======== PROVIDED DATA

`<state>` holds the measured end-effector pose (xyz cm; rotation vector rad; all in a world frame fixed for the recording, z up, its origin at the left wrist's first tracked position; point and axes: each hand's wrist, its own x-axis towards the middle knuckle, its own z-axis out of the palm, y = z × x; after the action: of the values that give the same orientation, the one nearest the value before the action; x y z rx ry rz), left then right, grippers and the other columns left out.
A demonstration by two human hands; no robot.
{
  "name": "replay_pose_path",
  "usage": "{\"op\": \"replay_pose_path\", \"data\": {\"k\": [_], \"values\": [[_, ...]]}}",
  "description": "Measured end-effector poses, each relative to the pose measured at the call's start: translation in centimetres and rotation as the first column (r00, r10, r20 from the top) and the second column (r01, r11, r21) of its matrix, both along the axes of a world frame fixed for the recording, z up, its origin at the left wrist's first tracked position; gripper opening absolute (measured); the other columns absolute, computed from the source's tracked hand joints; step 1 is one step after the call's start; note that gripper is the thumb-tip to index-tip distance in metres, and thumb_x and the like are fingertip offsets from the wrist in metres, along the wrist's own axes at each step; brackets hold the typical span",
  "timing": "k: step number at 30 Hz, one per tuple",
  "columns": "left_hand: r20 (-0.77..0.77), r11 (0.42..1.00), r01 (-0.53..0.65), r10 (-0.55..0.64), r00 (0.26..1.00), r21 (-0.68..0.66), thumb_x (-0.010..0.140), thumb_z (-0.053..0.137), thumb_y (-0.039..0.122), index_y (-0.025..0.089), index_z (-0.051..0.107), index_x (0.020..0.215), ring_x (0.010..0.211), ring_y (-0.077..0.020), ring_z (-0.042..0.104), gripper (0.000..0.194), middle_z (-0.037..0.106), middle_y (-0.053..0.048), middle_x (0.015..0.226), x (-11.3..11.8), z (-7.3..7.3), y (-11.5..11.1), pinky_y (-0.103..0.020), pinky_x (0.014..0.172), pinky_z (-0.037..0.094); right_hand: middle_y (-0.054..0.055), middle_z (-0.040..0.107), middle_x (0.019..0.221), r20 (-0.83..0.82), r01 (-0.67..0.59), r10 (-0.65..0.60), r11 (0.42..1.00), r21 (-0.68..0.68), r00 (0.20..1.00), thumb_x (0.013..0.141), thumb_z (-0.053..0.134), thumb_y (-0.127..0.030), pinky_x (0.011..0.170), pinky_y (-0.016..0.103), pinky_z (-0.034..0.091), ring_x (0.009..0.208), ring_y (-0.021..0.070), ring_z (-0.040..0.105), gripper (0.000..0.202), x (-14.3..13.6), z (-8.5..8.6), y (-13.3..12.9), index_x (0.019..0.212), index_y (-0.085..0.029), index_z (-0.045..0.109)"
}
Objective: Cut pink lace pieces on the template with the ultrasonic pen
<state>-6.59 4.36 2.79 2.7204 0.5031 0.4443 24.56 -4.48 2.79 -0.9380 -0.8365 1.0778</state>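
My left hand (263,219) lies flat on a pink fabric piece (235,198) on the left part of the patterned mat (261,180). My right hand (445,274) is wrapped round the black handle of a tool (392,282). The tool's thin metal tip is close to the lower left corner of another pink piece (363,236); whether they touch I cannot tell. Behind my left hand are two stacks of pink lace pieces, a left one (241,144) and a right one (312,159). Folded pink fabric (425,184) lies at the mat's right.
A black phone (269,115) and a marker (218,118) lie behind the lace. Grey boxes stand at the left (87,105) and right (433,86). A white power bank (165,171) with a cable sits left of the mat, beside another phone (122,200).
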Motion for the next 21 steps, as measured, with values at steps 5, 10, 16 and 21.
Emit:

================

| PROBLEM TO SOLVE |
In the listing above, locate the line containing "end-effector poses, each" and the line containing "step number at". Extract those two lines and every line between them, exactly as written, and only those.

| TASK RESPONSE |
  "description": "Measured end-effector poses, each relative to the pose measured at the call's start: translation in centimetres and rotation as the first column (r00, r10, r20 from the top) and the second column (r01, r11, r21) of its matrix, both along the axes of a world frame fixed for the recording, z up, its origin at the left wrist's first tracked position; gripper opening absolute (measured); the other columns absolute, computed from the source's tracked hand joints; step 1 is one step after the call's start; note that gripper is the thumb-tip to index-tip distance in metres, and thumb_x and the like are fingertip offsets from the wrist in metres, along the wrist's own axes at each step; brackets hold the typical span",
  "timing": "k: step number at 30 Hz, one per tuple",

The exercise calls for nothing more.